BAB 2 : Jasson

64 24 7
                                    

"Dimana Dia!"

Suara bertanya namun penuh nada tegas serta kemarahan yang tersirat membuat suasana di direktorat Tipidum menjadi hening. Aku tetap berkutat dengan berkas kasus yang baru aku selesaikan, mengabaikan luka tembakan di bahu kiri ku yang bertambah sakit ketika aku menggerakkannya. Aku tidak ingin tahu siapa yang telah membuat ribut di pagi hari, berteriak-teriak kepada tim ku karena aku tahu siapa orangnya.

"Kamu ngerti prosedur penyelanggaraan penyidikan tidak?"

Aku mengangkat kepala ku dan mata ku langsung bertemu dengan manik hitam legam yang menyala-nyala penuh kemarahan yang di tujukan kepada ku. Sama sekali tidak ada rasa takut dalam diriku ketika diberikan tatapan seperti itu karena bukan pertama kali. Aku bangun dari tempatku dan memberikan hormat, lalu menjawab pertanyaan yang di berikan kepada ku. "Siap, Mengerti!"

"Oh, mengerti. Coba tunjukkan surat izin penyidikan untuk kasus pembunuhan berantai gang motor yang baru kamu tangani," Pintah Direktur Tipidum.

Aku terdiam sesaat, mengetahui kesalahan ku. "Siap,! Tidak ada. Saya punya alasan untuk kesalahan ini." Aku berusaha membela diri. Aku tidak bisa menunggu surat izin karena bukti belum terlalu kuat untuk mendapatkan surat perintah penyidikan.

"Insting?" Tanyanya singkat.

"Siap, Iya Pa. Saya yakin dengan insting saya dan selama ini terbukti bahwa insting saya selalu benar." Aku menatap pimpinan di depan ku yang merupakan ayah ku sendiri. Aku tidak melakukan semua sesuka ku karena pimpinan Tipidum sekarang adalah ayahku. Bukan seperti itu, aku hanya tidak ingin hanya karena surat izin penyidikan, nyawa seseorang melayang. Aku tahu ini terdengar seperti sebuah alasan tapi itu adalah fakta.
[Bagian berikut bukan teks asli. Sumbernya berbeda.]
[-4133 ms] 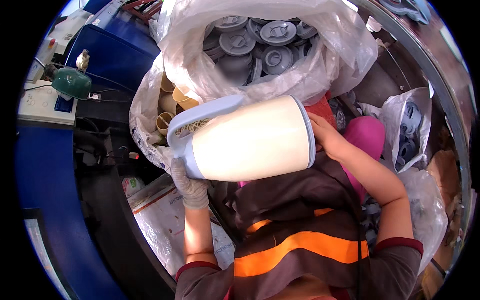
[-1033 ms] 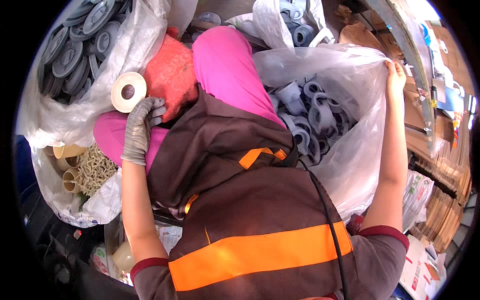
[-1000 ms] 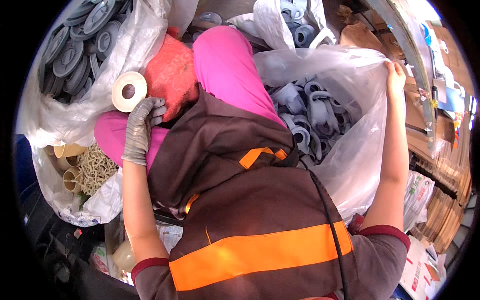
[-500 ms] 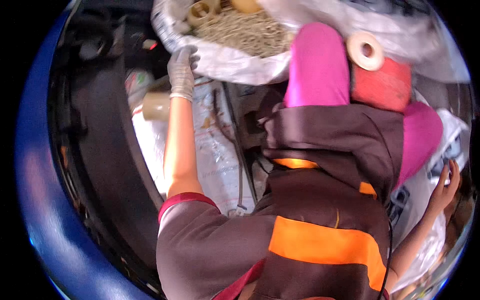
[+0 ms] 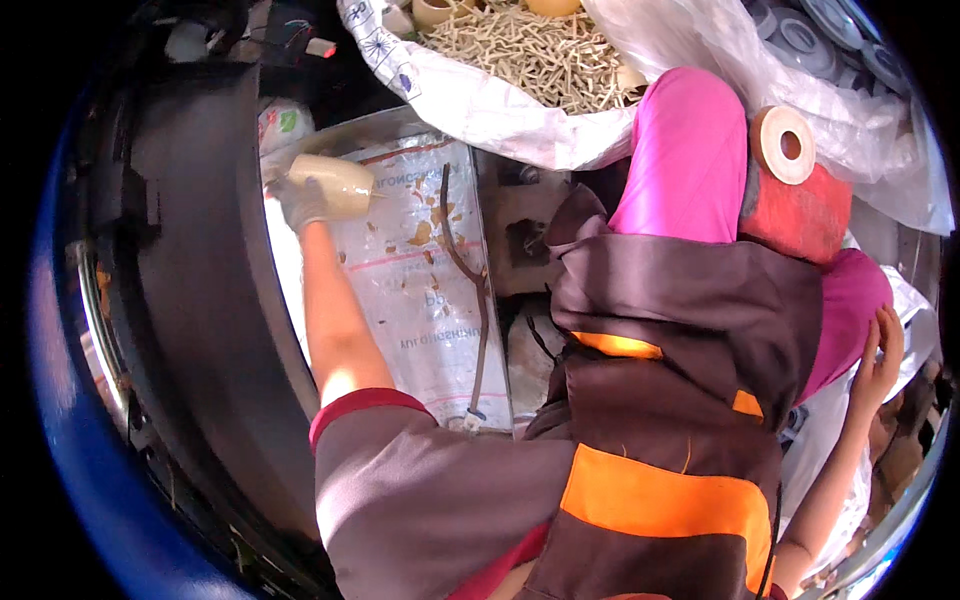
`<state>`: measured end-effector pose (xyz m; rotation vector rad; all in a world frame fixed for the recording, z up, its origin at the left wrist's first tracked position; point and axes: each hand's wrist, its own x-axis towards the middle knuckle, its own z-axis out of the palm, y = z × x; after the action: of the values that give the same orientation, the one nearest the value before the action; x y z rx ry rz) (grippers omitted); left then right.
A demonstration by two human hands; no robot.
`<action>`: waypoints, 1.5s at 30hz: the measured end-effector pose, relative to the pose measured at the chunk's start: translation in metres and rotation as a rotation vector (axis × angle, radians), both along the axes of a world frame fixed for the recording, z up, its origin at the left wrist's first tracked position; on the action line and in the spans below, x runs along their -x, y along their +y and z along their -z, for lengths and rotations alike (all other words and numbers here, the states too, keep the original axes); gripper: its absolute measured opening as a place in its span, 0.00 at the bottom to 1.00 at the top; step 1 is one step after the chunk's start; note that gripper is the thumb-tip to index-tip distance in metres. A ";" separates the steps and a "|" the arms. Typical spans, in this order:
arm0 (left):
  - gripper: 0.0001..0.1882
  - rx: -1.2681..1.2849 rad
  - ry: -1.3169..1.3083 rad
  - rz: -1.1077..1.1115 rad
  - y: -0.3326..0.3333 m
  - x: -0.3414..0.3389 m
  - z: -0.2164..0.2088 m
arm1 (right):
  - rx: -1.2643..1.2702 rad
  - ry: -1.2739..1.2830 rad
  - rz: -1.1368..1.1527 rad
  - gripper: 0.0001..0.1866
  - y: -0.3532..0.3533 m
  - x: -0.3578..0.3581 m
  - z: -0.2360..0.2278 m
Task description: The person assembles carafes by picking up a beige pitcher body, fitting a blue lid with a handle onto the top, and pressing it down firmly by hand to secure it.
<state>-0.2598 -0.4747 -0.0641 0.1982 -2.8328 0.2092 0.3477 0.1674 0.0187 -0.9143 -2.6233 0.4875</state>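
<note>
My left hand (image 5: 296, 200), in a grey glove, is closed around a cream-coloured plastic tube (image 5: 335, 184) that lies low over a printed white sack (image 5: 415, 290) on the floor. My right hand (image 5: 880, 345), bare, rests with spread fingers against a clear plastic bag (image 5: 915, 310) beside my pink-clad leg. A roll of tape (image 5: 783, 144) sits on the red cloth over my knee.
A white sack (image 5: 500, 100) full of small cream plastic parts and tubes stands ahead. A clear bag of grey round caps (image 5: 830, 40) is at the top right. A dark curved machine edge (image 5: 190, 300) and a blue rim run down the left.
My view swung from the bags of grey caps down to the floor. My left hand left the tape roll, reached down and took hold of the cream tube.
</note>
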 end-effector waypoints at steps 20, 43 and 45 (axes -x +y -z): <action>0.15 -0.903 -0.606 0.544 0.114 -0.136 0.033 | 0.440 0.224 -0.265 0.12 -0.072 0.132 -0.008; 0.25 -0.398 -0.765 1.921 0.449 -0.340 -0.174 | 0.893 0.138 -0.625 0.23 -0.038 0.101 -0.062; 0.25 -0.453 -0.831 1.887 0.450 -0.335 -0.161 | 0.964 0.196 -0.516 0.20 -0.052 0.100 -0.048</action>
<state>0.0757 -0.0248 0.0971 -2.6817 -2.2161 -0.8768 0.2479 0.1157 0.0672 -0.3201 -2.3559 1.9507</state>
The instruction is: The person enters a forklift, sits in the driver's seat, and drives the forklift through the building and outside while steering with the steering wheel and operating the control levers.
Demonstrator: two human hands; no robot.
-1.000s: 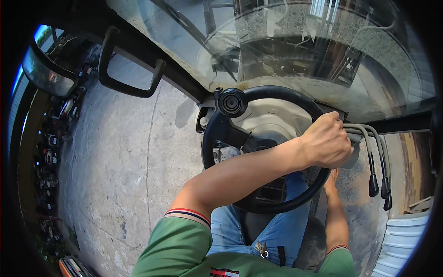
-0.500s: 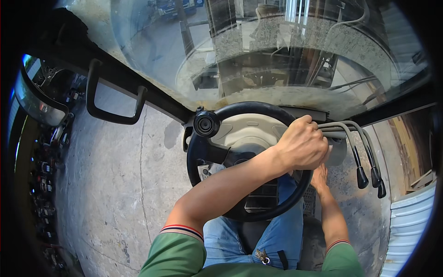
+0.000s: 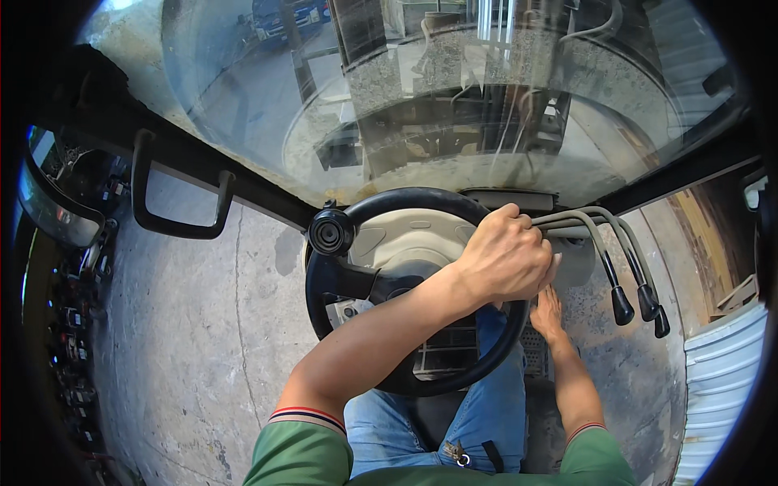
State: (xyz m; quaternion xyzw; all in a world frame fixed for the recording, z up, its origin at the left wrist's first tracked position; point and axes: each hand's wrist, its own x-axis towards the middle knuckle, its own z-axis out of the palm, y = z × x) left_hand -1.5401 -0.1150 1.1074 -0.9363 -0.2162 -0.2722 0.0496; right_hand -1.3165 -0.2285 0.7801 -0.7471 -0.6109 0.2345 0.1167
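Observation:
My left hand [image 3: 509, 255] is closed around the right side of the black steering wheel [image 3: 381, 389], its forearm crossing over the wheel from the lower left. A round black spinner knob [image 3: 329, 233] sits on the wheel's upper left rim. Lower down, just right of the rim, my right hand [image 3: 546, 314] reaches forward past the wheel. Its fingers point away from me, and my left hand covers their tips, so what they touch is hidden. Several bent levers with black grips [image 3: 622, 306] stand to the right of both hands, apart from them.
A curved windshield [image 3: 243, 105] spans the front, with a vertical mast [image 3: 369, 89] beyond it. A black grab handle [image 3: 180, 231] is fixed to the left pillar. Concrete floor [image 3: 186, 324] shows at the left. Corrugated metal [image 3: 721, 389] and wooden boards [image 3: 703, 251] lie at the right.
The whole view has shifted a little, so the wheel, levers and pillars appear further left. My left hand keeps its hold on the rim, and my right hand stays low beside it.

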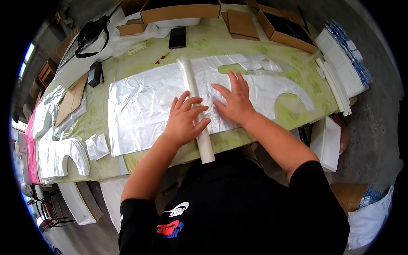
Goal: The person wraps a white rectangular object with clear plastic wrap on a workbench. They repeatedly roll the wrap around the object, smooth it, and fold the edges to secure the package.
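Note:
A long white roll [191,80] of thin plastic lies across the table, running from the far middle to the near edge. My left hand [183,121] rests over the roll with fingers curled around it. My right hand [234,98] lies flat, fingers spread, on the silvery-white plastic bags [140,110] spread out on the table just right of the roll. The bags have curved handle cut-outs [289,102] at the right end.
A green patterned table cover [297,72] lies under everything. Open cardboard boxes [180,12] and a black phone [177,37] sit at the far side. White foam sheets [335,85] stack at the right edge. More plastic bags [63,155] pile at the left.

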Motion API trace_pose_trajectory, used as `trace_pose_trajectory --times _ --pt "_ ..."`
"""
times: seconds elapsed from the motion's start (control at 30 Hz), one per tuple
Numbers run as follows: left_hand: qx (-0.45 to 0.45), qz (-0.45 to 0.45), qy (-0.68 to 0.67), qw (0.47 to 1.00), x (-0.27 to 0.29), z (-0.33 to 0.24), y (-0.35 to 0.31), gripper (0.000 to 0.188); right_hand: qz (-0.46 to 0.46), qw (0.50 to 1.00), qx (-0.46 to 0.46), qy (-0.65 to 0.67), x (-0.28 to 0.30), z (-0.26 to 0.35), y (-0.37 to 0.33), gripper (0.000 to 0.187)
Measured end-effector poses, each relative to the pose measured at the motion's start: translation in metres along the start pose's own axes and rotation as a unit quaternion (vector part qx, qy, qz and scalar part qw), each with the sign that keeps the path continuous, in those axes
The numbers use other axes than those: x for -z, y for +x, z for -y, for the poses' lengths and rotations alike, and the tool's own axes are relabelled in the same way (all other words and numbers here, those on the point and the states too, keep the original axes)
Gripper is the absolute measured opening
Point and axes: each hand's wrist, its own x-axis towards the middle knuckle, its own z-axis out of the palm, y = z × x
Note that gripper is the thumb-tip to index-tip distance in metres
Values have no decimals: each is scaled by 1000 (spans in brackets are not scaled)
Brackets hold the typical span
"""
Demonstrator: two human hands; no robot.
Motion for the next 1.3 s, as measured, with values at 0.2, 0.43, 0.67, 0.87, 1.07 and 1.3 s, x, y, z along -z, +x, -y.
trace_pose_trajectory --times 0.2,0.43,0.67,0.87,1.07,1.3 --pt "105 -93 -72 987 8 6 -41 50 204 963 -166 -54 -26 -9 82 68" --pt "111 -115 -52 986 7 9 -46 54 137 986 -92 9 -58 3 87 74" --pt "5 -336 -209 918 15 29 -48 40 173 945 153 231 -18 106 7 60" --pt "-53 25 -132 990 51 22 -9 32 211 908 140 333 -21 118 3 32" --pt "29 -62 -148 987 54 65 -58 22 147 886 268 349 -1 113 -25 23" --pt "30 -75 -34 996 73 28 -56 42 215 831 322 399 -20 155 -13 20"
"Insting tidak bisa menjadi barang bukti. Ini adalah peringatan terakhir kamu. Sekali lagi kamu melakukan penyidikan tanpa mengikuti prosedur, saya akan membiarkan Biro pengawasan penyidik mengetahui ini. Saya akan menyerahkan kamu dan tim mu seutuhnya ke Biro Pengawasan Penyidik." Peringatan itu terdengar serius. Aku menatap anggota tim ku yang menatapku dengan tatapan yang tidak bisa aku artikan, lalu beralih menatap punggung pimpinan hingga menghilang di balik pintu. Aku lalu kembali berkutat dengan berkas-berkas yang harus aku selesaikan hari ini dan segera mempidanakan pembunuh berantai yang aku tangkap kemarin.

"Bagaimana ini?" Tanya Riko sahabat sekaligus anggota tim ku.

"Aku akan memikirkannya," Jawabku. Sampai kapanpun tidak ada yang bisa mengehentikan aku. Aku bisa saja mengikuti prosedur tetapi waktu bagiku adalah segalanya. Terlambat sedikit saja, lenyapnya nyawa seseorang bertambah satu.

"Aku percaya insting kamu, tapi kamu harus bersabar sedikit saja. Ini demi karir kamu dan karir anggota tim kita. Setidaknya pikirkan tentang karir anggota tim mu sama seperti kamu memikirkan nyawa seseorang."

Aku tersenyum ke arah Riko yang terlihat bijak memberikan nasehat kepada ku. Tapi bagaimana bisa karir dan nyawa di katakan sama. Itu hal yang sangat berbeda.
"Akan aku pikirkan." Aku kembali berkutat dengan berkas di depan ku. Aku mendengar samar-samar Riko meminta salah satu anggota timku untuk meminta surat izin penyidikan yang seperti biasa keluar setelah kasus telah diselesaikan dengan tanggal yang diatur pada hari dimana aku dan timku mulai melakukan penyidikan.

Aku tahu tindakanku membahayakan tim ku dan juga karir mereka. Tapi, keegoisan ku akan waktu membuat ku sedikit buta dengan hal itu. Apakah aku harus menghentikan kebiasaan ku ini? Apakah aku harus sedikit mengalah dengan waktu? Argh! Aku tidak bisa membiarkan waktu menghilangkan nyawa lagi.

Tiba-tiba saja kepala ku terasa sakit dan sedikit pusing di tambah lagi dengan luka tembak yang semakin nyut-nyutan.
"Riko, aku akan keluar sebentar tolong kamu melanjutkan sisanya."